Tartışmanın her iki tarafındaki muhalifler de ırkçılık iddialarında bulundu. İnternetteki “saldırgan ve inatçı ırkçı sürülerinin” yanı sıra Yerli liderler de kavgaya katıldı.

Ağustos ayının sonlarında, önde gelen Yerli ‘hayır’ kampanyacısı Warren Mundine, Başbakan Albanese’i Ses’i desteklemeyen insanlara karşı “korkunç ırkçı tacizi” kışkırtmakla suçladı ve bu da onu “neredeyse intihara meyilli pozisyonlara” sürükledi.

Mundine’in Avustralya medyasında, başbakanın bölünme ve suiistimal için “süreyi açtığını” söylediği bildirildi.

Bu arada, Voice’un önde gelen destekçisi ve Indigenous sözcüsü ve akademisyen Marcia Langton da ‘hayır’ kampanyasındaki iddiaların “ırkçılığa ve aptallığa dayandığını” söyleyerek kendisini ırkçılık tartışmasının merkezinde buldu.

Akıl sağlığına zarar

Artan ırksal tartışma, yerli halkın ruh sağlığı desteği arayışında artışa yol açtı.

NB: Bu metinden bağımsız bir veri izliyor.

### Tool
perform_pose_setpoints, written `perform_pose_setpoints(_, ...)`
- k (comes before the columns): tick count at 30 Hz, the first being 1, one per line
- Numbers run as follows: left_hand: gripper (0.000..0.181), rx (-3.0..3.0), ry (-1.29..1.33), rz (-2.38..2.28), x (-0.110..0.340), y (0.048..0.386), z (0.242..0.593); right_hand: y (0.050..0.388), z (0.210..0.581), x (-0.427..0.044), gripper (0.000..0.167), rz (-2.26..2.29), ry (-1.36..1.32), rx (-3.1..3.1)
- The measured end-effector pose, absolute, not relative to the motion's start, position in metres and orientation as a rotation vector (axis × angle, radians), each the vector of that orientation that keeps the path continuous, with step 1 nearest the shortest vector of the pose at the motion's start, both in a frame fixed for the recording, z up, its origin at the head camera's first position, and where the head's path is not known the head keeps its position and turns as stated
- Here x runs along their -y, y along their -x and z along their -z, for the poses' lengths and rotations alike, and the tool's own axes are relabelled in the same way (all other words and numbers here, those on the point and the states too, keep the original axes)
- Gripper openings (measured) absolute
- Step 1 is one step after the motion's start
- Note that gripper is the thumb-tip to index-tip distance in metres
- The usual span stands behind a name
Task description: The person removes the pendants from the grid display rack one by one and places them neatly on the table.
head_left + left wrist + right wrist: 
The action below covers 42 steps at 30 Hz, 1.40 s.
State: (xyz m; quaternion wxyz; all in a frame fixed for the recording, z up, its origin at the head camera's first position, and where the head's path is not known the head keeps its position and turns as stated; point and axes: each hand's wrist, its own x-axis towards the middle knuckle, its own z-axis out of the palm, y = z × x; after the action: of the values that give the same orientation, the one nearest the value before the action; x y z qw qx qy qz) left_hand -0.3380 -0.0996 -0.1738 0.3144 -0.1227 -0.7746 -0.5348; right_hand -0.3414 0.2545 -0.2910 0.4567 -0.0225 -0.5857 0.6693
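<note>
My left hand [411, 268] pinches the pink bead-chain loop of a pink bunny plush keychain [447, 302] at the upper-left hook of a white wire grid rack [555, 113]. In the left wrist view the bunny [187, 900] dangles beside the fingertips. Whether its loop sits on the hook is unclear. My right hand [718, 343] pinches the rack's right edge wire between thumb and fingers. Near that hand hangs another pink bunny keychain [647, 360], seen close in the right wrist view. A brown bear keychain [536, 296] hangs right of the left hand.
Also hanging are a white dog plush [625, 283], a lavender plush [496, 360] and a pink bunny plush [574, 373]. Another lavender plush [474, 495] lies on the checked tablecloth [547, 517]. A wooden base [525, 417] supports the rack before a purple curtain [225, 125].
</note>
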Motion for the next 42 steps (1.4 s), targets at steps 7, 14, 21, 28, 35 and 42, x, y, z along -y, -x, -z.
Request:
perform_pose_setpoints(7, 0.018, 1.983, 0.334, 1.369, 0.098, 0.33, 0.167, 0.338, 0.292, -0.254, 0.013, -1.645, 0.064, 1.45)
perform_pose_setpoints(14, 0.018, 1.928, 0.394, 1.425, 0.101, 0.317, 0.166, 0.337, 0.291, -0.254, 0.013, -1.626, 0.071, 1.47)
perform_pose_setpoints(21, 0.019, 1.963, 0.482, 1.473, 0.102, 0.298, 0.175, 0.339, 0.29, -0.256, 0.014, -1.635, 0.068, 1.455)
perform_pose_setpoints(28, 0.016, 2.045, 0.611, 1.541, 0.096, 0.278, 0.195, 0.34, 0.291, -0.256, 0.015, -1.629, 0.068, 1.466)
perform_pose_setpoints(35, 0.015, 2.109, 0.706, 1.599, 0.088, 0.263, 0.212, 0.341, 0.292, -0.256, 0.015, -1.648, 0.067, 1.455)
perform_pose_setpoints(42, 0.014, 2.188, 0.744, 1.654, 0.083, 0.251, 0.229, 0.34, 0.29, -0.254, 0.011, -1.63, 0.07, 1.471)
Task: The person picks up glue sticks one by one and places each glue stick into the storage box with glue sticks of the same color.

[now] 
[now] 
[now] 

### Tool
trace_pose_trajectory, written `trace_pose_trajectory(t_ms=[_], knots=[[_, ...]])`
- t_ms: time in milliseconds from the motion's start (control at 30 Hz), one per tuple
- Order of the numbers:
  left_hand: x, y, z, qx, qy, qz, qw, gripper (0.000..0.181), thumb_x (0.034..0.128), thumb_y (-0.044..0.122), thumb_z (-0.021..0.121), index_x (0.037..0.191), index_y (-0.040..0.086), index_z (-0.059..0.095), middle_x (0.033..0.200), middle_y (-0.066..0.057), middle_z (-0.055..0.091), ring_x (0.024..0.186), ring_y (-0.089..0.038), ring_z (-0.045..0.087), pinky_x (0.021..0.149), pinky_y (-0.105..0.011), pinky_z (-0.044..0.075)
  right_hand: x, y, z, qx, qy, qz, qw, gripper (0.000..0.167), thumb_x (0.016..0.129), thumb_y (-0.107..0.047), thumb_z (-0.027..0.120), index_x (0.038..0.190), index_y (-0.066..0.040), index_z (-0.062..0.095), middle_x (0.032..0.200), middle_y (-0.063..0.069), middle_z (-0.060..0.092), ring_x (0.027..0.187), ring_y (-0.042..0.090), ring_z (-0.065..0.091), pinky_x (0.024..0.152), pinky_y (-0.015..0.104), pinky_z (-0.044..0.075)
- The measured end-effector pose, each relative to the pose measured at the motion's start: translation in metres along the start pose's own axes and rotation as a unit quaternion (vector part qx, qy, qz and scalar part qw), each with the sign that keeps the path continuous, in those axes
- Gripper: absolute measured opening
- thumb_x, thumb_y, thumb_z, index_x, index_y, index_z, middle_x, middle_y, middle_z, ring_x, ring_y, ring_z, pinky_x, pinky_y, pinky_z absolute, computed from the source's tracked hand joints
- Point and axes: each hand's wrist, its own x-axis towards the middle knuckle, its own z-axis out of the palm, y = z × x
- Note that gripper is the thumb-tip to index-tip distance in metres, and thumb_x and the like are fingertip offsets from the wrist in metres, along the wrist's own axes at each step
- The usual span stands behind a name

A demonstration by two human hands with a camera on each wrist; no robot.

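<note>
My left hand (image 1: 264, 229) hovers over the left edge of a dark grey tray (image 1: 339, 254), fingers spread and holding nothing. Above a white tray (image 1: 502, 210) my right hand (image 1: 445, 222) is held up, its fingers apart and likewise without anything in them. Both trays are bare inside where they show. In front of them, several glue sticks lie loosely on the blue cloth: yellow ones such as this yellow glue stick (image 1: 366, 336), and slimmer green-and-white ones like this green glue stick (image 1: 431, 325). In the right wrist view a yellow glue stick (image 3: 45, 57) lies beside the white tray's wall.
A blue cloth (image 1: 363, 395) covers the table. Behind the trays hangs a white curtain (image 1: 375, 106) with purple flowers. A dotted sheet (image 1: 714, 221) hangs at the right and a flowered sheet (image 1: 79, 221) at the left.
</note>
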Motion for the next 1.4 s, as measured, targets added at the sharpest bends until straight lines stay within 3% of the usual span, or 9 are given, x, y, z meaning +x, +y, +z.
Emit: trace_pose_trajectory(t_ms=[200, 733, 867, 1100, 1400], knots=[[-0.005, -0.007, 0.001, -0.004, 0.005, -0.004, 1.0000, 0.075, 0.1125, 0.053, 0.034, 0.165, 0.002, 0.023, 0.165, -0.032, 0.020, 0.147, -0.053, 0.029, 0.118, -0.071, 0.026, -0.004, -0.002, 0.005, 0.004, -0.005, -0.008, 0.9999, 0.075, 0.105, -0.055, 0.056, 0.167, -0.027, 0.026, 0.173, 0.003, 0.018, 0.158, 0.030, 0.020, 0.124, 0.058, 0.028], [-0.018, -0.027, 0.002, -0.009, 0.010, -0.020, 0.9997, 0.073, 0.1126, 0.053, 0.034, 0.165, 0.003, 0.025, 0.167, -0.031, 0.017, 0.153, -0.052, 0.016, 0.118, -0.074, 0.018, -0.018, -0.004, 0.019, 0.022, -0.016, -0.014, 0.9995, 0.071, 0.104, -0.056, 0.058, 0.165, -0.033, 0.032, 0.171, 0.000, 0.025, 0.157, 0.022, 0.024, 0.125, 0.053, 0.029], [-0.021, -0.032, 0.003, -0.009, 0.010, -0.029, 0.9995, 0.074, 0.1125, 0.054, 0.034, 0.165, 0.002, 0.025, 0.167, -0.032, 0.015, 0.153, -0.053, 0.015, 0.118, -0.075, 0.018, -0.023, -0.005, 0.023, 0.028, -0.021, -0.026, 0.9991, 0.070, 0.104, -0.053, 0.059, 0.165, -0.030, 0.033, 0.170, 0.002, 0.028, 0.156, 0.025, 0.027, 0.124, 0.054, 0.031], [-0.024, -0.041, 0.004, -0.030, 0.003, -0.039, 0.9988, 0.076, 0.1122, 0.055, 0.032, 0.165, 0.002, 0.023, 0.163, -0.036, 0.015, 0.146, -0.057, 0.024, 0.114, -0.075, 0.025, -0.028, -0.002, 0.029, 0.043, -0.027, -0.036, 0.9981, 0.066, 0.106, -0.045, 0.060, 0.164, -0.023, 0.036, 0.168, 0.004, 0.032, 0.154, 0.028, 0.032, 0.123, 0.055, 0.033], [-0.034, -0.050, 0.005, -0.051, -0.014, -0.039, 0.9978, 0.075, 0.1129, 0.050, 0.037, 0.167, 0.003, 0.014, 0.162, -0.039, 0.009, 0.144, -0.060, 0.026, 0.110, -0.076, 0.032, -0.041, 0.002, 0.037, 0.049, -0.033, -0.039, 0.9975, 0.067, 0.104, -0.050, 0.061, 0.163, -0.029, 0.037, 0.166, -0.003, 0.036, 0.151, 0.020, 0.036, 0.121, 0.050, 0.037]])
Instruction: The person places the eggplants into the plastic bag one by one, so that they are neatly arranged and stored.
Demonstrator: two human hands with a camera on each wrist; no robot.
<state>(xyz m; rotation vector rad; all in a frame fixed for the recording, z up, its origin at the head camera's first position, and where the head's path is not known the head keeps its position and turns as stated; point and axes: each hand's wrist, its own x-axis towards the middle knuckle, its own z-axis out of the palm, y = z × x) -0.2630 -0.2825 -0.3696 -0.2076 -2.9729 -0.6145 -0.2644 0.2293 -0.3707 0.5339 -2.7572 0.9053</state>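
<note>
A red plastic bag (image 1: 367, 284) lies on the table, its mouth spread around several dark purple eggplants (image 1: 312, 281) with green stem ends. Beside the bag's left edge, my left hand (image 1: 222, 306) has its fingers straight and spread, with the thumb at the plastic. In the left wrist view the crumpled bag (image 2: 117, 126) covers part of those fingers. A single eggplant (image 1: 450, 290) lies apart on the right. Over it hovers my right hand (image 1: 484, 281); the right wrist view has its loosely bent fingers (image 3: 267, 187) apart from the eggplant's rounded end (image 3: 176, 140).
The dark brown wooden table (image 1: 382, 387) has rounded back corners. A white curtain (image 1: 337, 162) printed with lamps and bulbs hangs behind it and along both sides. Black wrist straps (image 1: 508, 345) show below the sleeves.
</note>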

Yerlilerin işlettiği akıl sağlığı yardım hattı 13YARN’ın ulusal müdürü Marjorie Anderson, Al Jazeera’ye, örgütün 2022’nin aynı dönemine kıyasla taciz, ırkçılık ve travma bildiren arayanların sayısında yüzde 108’lik bir artış gördüğünü söyledi.

Anderson, “Genel olarak çağrı sayıları da arttı; 13YARN’ın en yoğun 10 haftasından üçü son beş hafta içinde gerçekleşti” dedi.

Rapor edilen ırkçılık ve kötü ruh sağlığındaki bu son artış, Avustralya’daki Yerli halklar için halihazırda var olan endişeleri daha da artırıyor.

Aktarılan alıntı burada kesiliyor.